If her hubby isn’t with her, Kate Middleton will have to curtsey to the blood princesses, including the cats in the hats, Princesses Beatrice and Eugenie.

(The Queen’s updated protocol — the “Order of Precedence in the Royal Household” — stipulates that if Wills (a.k.a. the Duke of Cambridge) is in the room, Kate need only curtsey to the Queen, Prince Philip, Prince Charles and, believe it or not, Charles’s wife, Camilla.

The Daily Mail sets out the palace rankings as follows:

The Queen; Prince Philip; Prince of Wales; Duchess of Cornwall; Prince William; Prince Harry; the Duke of York; the Duchess of Cambridge; the Earl of Wessex; the Countess of Wessex; the Princess Royal; the Duke of Gloucester; the Duchess of Gloucester; the Duke of Kent; the Duchess of Kent; Princess Alexandra.

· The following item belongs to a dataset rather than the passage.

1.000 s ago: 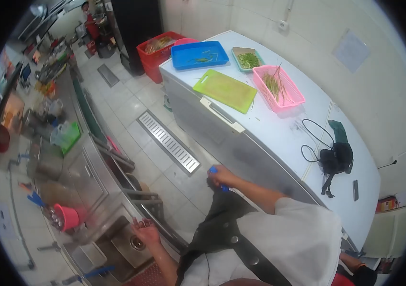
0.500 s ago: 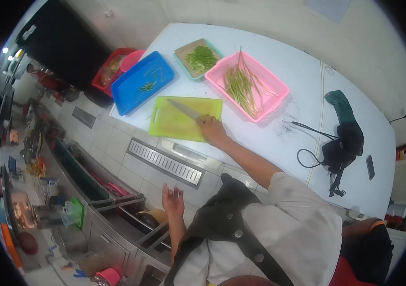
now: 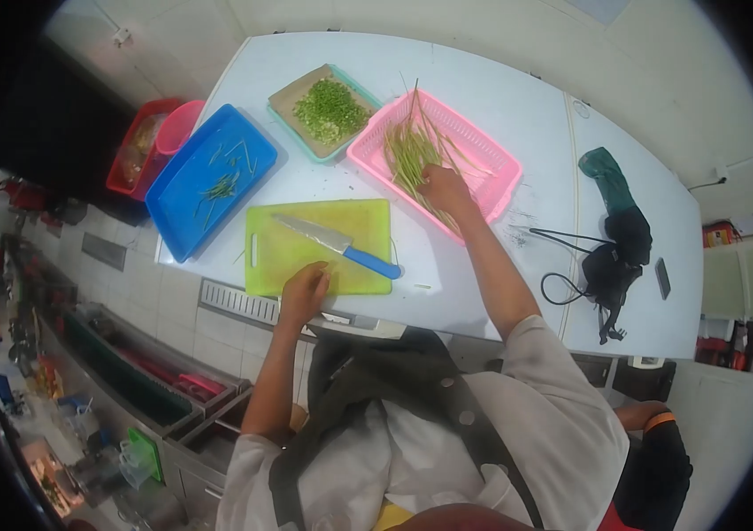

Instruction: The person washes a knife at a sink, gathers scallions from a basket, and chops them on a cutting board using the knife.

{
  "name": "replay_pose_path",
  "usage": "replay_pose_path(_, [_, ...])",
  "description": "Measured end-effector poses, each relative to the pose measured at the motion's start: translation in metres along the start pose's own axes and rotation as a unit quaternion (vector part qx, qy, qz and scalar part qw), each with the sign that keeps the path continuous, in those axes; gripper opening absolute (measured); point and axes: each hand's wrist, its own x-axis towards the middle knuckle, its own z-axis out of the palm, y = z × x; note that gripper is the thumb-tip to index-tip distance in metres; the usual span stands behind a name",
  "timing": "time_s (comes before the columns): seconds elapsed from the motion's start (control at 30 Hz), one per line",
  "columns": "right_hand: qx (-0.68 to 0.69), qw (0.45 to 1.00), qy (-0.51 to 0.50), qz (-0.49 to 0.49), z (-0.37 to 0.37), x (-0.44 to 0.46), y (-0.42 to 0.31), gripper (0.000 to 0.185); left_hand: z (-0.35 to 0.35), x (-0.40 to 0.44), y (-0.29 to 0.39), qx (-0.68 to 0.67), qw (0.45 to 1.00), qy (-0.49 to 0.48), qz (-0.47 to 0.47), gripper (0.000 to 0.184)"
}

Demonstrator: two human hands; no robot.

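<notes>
My right hand (image 3: 445,190) reaches into the pink basket (image 3: 505,181), its fingers closed on the long green stalks (image 3: 407,150) lying there. My left hand (image 3: 306,290) is over the near edge of the green cutting board (image 3: 288,257), empty, with the fingers loosely bent and apart. A knife (image 3: 337,243) with a blue handle lies on the board, its blade pointing to the far left and its handle at the right edge. Beyond the board, a pale green tray (image 3: 284,104) holds chopped greens (image 3: 330,111).
A blue tray (image 3: 177,208) with a few green scraps stands left of the board. A black bag with straps (image 3: 611,270) and a dark phone-like object (image 3: 662,279) lie on the table's right side. Red and pink containers (image 3: 177,128) stand beyond the table's left edge.
My right hand has let go of the knife, which now lies on the board, and has moved to the stalks in the pink basket. My left hand has come up to the board's near edge.
</notes>
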Motion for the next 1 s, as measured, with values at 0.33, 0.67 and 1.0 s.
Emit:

Further, as commoners (like most of the planet), Kate’s parents have not — by virtue of their daughter’s marrying “up” — become members of the Royal Family, as under a “blood Royal” rule, only the children of male Royals can become royal themselves.

Seemingly these things are really important to the Royals, and it all has to be written down so that there is not doubt about who should grovel to whom. I wonder if she’ll play along. What would happen if she just didn’t? Would heads roll? Would the skies fall? Would the world suddenly come to an end?